Collection entries
▬▬▬▬▬▬▬▬▬▬

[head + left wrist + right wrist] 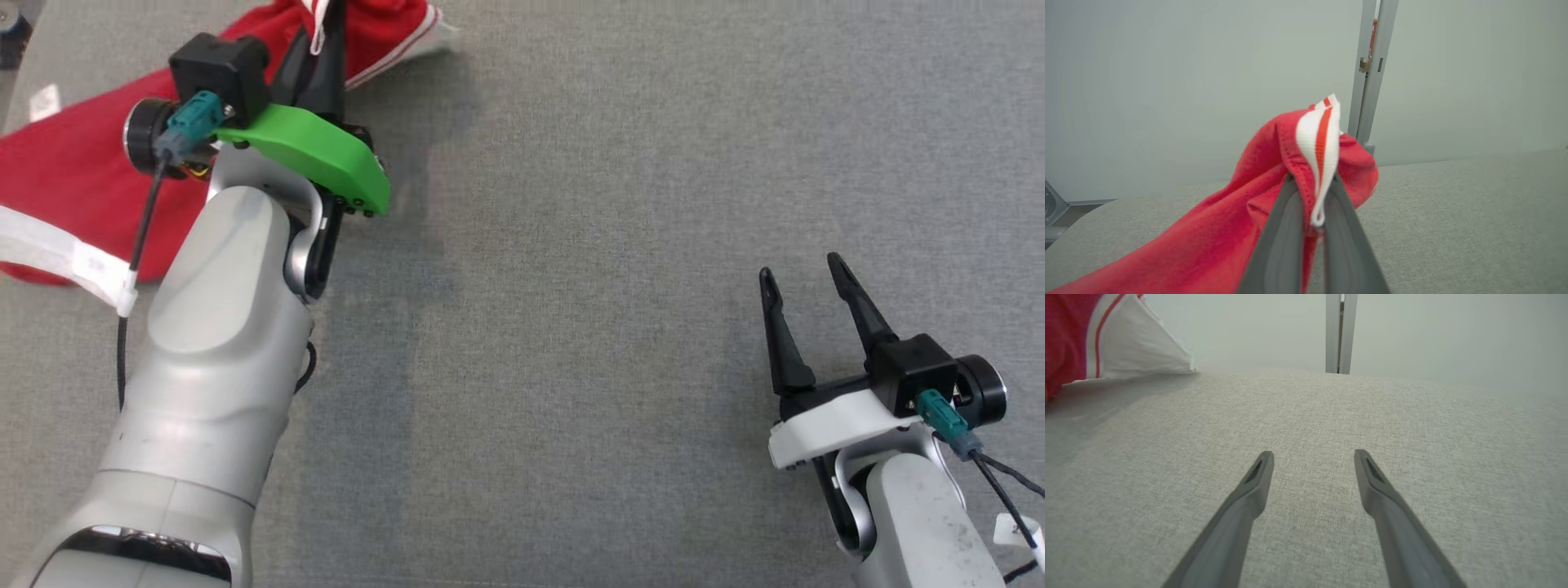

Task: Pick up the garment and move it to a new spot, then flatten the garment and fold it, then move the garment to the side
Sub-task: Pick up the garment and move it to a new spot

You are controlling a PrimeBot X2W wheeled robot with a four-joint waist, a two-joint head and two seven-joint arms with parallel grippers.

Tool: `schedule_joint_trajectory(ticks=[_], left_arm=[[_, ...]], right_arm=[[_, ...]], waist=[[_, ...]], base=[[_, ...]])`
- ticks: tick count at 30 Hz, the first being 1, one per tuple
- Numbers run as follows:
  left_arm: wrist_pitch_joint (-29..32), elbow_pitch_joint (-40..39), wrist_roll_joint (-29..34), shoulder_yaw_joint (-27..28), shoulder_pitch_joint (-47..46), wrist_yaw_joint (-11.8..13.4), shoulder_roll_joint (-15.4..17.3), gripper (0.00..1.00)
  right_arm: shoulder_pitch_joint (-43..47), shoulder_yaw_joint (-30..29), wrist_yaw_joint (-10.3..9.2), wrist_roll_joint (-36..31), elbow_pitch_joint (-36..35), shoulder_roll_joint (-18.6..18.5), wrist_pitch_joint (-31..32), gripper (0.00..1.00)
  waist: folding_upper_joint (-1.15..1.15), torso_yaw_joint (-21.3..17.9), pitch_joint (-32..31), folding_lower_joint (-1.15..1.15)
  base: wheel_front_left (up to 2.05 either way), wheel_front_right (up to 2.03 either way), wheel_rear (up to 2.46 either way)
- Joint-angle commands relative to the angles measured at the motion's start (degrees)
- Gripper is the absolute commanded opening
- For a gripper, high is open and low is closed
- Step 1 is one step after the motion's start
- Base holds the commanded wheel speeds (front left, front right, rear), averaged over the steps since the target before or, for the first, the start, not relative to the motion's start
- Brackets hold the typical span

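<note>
Red with white striped trim, the garment [65, 171] lies bunched at the far left of the grey counter [571, 245], not yet flattened or folded. The left hand [1312, 181] is clenched on its trimmed edge, so the pickup looks barely begun. The right hand [802, 267] hangs released, well apart and touching nothing.

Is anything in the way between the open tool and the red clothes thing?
No, nothing visible stands in the way. Just plain gray cloth surface lies between the open right tool and the red garment. The left tool is shut on the garment's white-and-red trim.
</note>
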Motion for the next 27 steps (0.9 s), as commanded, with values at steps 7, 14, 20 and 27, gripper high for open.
schedule_joint_trajectory(ticks=[7,14,20,27], left_arm=[[4.43,-15.30,-3.64,-4.67,4.79,-1.30,-1.67,0.00],[15.07,-36.32,-9.34,-9.16,11.50,-0.61,-1.97,0.00],[25.04,-54.34,-17.09,-11.19,18.62,1.11,-1.28,0.00],[35.71,-72.08,-29.05,-10.21,24.65,5.28,0.45,0.00]], right_arm=[[4.25,-0.27,-0.10,2.58,0.82,0.41,0.00,1.00],[7.22,-1.71,-0.10,4.81,0.53,0.42,0.00,1.00],[9.65,-3.30,-0.10,4.40,0.59,0.43,0.00,1.00],[11.45,-4.98,-0.09,4.00,0.20,0.44,0.00,1.00]], waist=[[0.00,-4.69,-11.98,0.00],[0.00,-9.13,-15.13,0.00],[0.00,-11.43,-16.67,0.00],[0.00,-12.04,-17.13,0.00]], base=[[0.00,0.00,0.00],[0.00,0.00,0.00],[0.00,0.00,0.00],[0.00,0.00,0.00]])
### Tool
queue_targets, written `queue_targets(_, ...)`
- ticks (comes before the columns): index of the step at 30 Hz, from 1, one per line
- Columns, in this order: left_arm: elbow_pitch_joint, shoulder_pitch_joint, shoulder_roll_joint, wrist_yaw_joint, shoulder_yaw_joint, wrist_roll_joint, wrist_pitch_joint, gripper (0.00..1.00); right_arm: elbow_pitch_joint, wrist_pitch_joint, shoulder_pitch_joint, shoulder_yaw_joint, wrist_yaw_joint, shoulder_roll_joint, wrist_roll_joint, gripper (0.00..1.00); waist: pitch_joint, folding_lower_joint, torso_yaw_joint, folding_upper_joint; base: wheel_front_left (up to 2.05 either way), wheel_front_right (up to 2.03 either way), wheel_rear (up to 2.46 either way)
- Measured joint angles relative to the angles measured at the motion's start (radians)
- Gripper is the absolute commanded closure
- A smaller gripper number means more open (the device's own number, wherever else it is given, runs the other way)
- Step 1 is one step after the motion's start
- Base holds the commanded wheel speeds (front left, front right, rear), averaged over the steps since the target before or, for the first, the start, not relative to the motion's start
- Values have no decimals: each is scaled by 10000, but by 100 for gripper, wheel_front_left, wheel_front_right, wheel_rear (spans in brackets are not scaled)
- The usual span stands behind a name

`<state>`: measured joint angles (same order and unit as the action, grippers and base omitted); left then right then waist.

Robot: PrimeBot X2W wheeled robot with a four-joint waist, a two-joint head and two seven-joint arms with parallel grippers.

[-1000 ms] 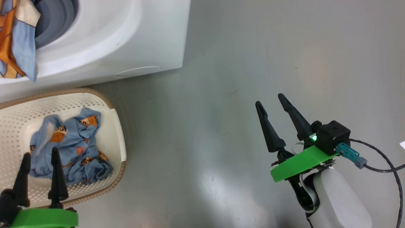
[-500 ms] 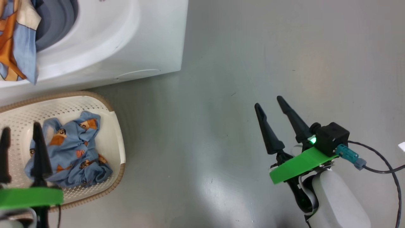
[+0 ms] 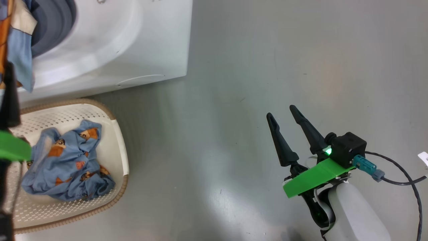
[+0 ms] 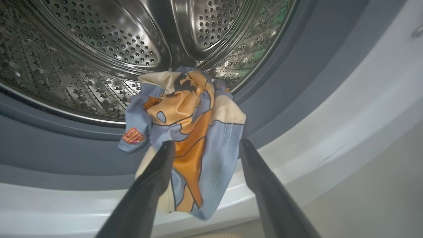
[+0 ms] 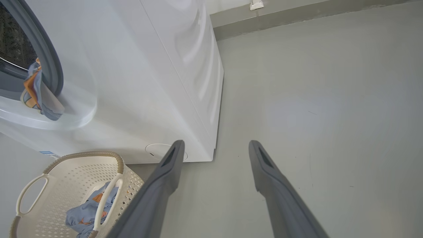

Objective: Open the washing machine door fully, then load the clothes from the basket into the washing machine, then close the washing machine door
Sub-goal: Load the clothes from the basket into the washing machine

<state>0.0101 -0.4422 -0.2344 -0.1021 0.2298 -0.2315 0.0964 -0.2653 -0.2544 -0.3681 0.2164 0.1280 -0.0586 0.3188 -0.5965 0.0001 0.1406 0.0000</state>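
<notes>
One shirt hangs half out of the washer, far left; 2nd one in basket. My L gripper, R gripper: spread wide, empty. Weak push, it might slip out.

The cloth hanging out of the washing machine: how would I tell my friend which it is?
Find the white boxy washing machine and its round opening with the grey rubber ring. Draped over the ring's lower lip hangs a light blue cloth with large orange and cream patches. The other blue printed cloth lies crumpled in the cream perforated basket.
</notes>
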Motion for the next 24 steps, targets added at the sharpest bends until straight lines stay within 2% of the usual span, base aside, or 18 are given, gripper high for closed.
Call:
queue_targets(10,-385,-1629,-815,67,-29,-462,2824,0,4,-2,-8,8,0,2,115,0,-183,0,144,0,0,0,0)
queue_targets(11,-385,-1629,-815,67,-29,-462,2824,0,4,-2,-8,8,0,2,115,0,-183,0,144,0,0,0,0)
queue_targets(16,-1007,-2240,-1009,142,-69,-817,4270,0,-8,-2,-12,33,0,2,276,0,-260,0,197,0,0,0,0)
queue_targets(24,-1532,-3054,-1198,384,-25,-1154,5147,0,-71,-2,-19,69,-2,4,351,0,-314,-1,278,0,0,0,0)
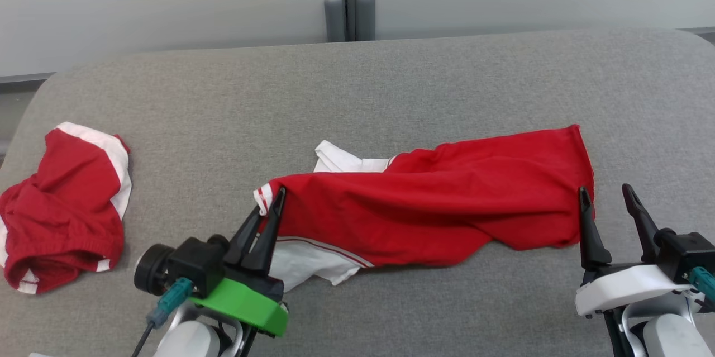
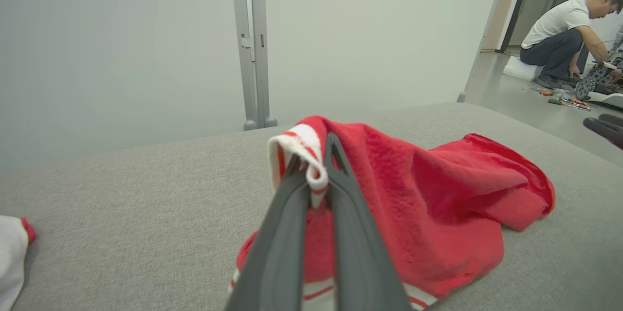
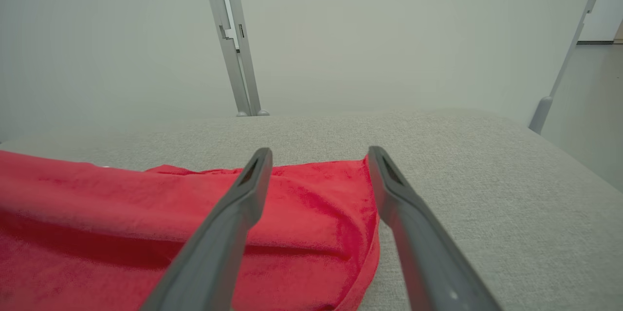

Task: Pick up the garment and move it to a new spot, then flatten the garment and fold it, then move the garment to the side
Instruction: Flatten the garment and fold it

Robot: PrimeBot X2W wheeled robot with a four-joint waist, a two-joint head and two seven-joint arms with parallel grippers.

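red shirt [image 1: 435, 206] lies stretched across the grey tabletop [image 1: 391, 94], left tool [image 1: 278, 196] pinched on its striped cuff [image 1: 262, 196], right tool [image 1: 604, 189] wide open at the opposite edge.

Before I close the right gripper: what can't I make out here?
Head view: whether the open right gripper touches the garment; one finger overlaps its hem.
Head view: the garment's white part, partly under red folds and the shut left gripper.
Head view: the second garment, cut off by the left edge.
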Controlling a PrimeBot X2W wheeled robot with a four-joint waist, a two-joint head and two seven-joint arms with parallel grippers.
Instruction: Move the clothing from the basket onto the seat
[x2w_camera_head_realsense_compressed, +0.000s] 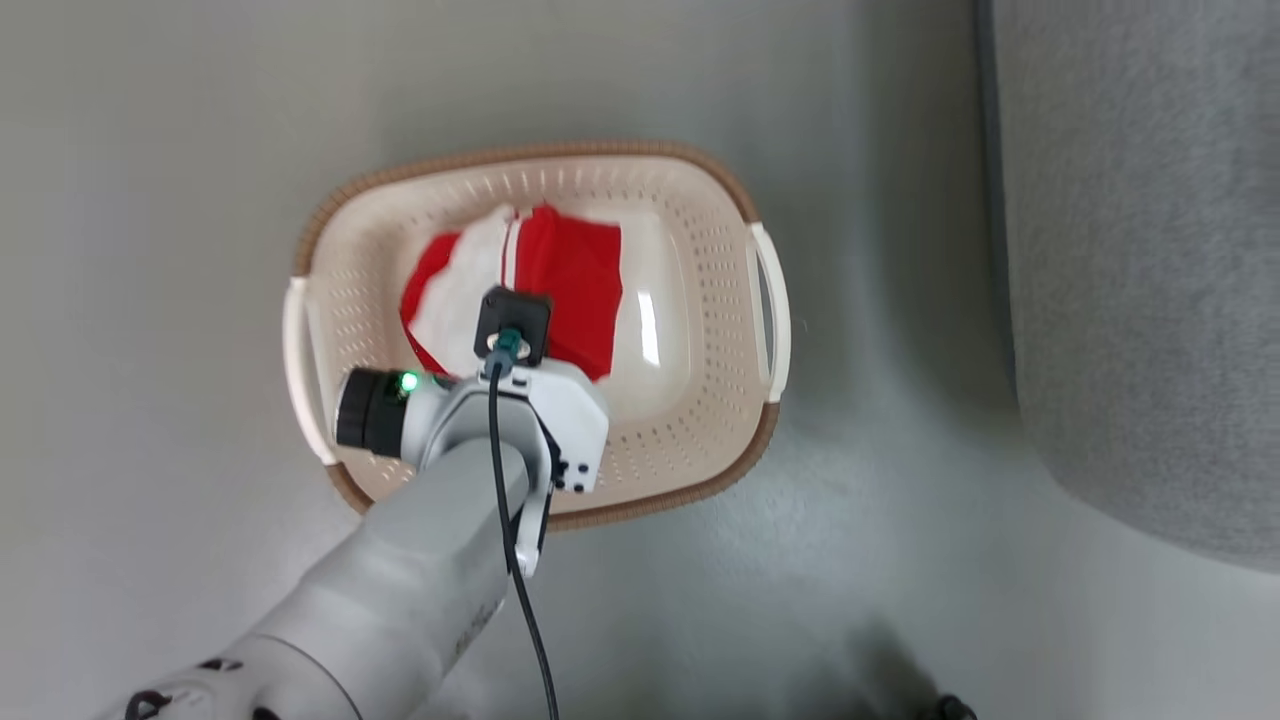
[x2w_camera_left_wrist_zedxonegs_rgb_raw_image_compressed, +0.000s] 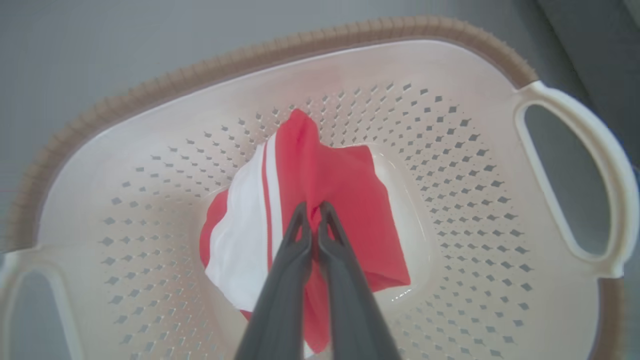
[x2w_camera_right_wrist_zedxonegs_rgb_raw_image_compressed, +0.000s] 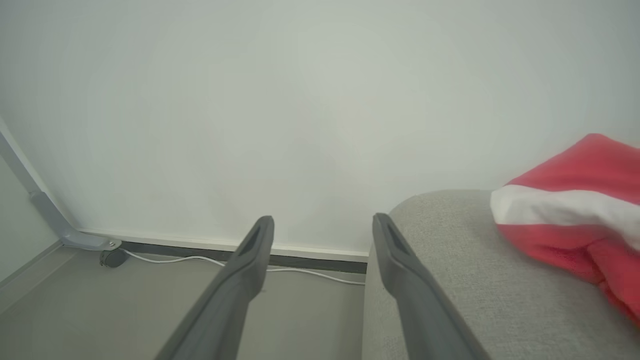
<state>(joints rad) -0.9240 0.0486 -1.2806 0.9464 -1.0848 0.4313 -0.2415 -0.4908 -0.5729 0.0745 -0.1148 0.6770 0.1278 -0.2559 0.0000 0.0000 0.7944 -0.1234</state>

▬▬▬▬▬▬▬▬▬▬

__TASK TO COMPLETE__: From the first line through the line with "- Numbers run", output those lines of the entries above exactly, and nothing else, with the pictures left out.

__EXERCISE SOLUTION__:
[head + left wrist + right wrist] 

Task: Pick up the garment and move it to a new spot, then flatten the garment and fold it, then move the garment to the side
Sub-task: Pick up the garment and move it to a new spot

You are controlling a PrimeBot X2W wheeled robot with a four-joint waist, a two-joint head and two seven-joint arms with parallel grippers.

Tool: `schedule_joint_trajectory(ticks=[_], left_arm=[[_, ...]], right_arm=[[_, ...]], waist=[[_, ...]], base=[[_, ...]])`
- ticks: tick count at 30 Hz, the first being 1, one per tuple
- Numbers run as follows:

The output above is the complete answer.